Recorded information

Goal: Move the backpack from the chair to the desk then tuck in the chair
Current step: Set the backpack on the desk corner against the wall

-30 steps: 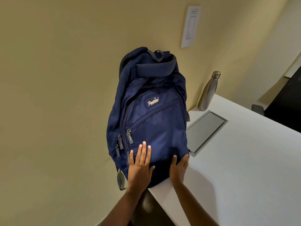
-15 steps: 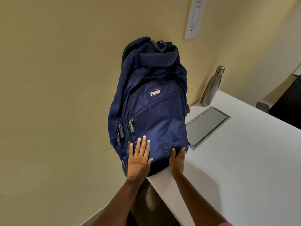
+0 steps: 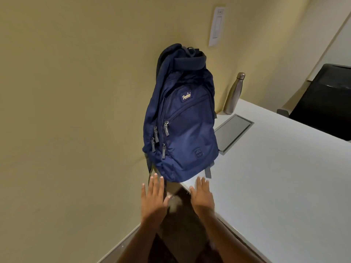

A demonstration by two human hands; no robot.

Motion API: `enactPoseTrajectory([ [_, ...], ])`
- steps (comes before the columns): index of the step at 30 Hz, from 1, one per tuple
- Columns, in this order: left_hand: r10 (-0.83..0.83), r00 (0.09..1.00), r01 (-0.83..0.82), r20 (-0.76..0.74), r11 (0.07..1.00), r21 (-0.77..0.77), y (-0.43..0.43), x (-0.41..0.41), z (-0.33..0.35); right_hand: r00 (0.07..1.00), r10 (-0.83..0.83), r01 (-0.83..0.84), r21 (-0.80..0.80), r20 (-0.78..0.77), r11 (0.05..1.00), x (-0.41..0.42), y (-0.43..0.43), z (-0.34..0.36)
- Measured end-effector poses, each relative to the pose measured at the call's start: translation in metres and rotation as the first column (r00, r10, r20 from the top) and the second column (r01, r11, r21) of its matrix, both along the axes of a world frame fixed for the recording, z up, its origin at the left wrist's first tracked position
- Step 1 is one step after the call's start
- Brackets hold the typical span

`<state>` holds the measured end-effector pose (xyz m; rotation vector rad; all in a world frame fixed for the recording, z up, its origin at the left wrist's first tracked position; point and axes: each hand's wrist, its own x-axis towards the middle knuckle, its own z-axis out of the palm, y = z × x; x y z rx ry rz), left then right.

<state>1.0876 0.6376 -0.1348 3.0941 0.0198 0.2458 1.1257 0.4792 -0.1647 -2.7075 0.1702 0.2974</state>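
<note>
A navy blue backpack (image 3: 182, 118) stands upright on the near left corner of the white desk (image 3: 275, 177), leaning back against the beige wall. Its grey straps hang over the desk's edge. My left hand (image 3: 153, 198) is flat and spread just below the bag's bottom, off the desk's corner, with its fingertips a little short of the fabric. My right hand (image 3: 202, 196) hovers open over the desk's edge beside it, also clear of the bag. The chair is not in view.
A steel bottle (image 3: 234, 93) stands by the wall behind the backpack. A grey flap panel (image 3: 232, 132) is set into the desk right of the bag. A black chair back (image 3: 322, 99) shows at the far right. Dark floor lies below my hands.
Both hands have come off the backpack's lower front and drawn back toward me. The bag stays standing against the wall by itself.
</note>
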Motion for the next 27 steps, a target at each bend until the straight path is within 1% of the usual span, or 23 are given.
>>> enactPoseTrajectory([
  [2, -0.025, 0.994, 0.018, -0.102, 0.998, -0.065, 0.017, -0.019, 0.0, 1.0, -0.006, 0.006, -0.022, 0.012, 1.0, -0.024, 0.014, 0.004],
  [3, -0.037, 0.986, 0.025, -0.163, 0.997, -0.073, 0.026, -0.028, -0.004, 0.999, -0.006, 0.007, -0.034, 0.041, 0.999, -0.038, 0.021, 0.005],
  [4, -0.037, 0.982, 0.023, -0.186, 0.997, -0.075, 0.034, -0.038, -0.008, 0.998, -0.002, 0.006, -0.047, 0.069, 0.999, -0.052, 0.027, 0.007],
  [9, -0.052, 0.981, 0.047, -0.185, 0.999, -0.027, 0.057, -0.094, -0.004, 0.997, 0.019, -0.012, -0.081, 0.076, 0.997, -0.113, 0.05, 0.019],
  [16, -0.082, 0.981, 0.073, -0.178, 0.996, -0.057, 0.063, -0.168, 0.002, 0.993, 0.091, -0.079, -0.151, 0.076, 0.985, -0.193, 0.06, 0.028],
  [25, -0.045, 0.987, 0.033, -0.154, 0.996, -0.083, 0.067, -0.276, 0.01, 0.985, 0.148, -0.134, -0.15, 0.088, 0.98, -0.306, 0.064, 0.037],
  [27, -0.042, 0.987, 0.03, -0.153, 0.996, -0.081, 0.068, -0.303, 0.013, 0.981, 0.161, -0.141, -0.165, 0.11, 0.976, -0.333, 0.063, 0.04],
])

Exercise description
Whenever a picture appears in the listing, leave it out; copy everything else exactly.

Response to the task
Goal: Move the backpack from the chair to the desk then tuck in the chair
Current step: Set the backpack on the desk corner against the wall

-30 steps: 
-15 steps: 
+0 steps: 

A demonstration by two human hands; no robot.

Motion API: `enactPoseTrajectory([ [_, ...], ])`
- steps (comes before the columns): index of the step at 30 Hz, from 1, one per tuple
- Columns, in this order: left_hand: r10 (-0.83..0.83), r00 (0.09..1.00), r01 (-0.83..0.82), r20 (-0.76..0.74), r11 (0.07..1.00), r21 (-0.77..0.77), y (-0.43..0.43), x (-0.41..0.41), z (-0.33..0.35); right_hand: r00 (0.07..1.00), r10 (-0.83..0.83), r01 (-0.83..0.84), r21 (-0.80..0.80), r20 (-0.78..0.77), r11 (0.05..1.00), x (-0.41..0.42), y (-0.43..0.43), z (-0.34..0.36)
- Measured end-effector poses, each relative to the pose measured at the call's start: translation in metres and rotation as the first column (r00, r10, r20 from the top) and the second column (r01, r11, r21) of its matrix, both along the axes of a world frame fixed for the recording, z up, its origin at the left wrist's first tracked position
- Step 1 is one step after the call's start
- Brackets hold the typical span

`<state>` holds the measured end-effector pose (xyz m; rotation vector rad; all in a world frame fixed for the recording, z up, its origin at the left wrist's first tracked position; point and axes: each hand's wrist, its own x-axis towards the middle knuckle, its own z-axis out of the palm, y = z × x; x y z rx ry rz), left then right.

<state>1.0876 0.6376 -0.1348 3.0941 0.0198 0.2458 1.1257 0.4792 -0.1647 -2.7075 0.1702 0.2974</state>
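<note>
A navy blue backpack (image 3: 182, 118) stands upright on the near left corner of the white desk (image 3: 275, 177), leaning back against the beige wall. Its grey straps hang over the desk's edge. My left hand (image 3: 153, 198) is flat and spread just below the bag's bottom, off the desk's corner, with its fingertips a little short of the fabric. My right hand (image 3: 202, 196) hovers open over the desk's edge beside it, also clear of the bag. The chair is not in view.
A steel bottle (image 3: 234, 93) stands by the wall behind the backpack. A grey flap panel (image 3: 232, 132) is set into the desk right of the bag. A black chair back (image 3: 322, 99) shows at the far right. Dark floor lies below my hands.
Both hands have come off the backpack's lower front and drawn back toward me. The bag stays standing against the wall by itself.
</note>
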Motion for the next 27 steps, a target at each bend until the straight path is within 1% of the usual span, or 23 are given.
>>> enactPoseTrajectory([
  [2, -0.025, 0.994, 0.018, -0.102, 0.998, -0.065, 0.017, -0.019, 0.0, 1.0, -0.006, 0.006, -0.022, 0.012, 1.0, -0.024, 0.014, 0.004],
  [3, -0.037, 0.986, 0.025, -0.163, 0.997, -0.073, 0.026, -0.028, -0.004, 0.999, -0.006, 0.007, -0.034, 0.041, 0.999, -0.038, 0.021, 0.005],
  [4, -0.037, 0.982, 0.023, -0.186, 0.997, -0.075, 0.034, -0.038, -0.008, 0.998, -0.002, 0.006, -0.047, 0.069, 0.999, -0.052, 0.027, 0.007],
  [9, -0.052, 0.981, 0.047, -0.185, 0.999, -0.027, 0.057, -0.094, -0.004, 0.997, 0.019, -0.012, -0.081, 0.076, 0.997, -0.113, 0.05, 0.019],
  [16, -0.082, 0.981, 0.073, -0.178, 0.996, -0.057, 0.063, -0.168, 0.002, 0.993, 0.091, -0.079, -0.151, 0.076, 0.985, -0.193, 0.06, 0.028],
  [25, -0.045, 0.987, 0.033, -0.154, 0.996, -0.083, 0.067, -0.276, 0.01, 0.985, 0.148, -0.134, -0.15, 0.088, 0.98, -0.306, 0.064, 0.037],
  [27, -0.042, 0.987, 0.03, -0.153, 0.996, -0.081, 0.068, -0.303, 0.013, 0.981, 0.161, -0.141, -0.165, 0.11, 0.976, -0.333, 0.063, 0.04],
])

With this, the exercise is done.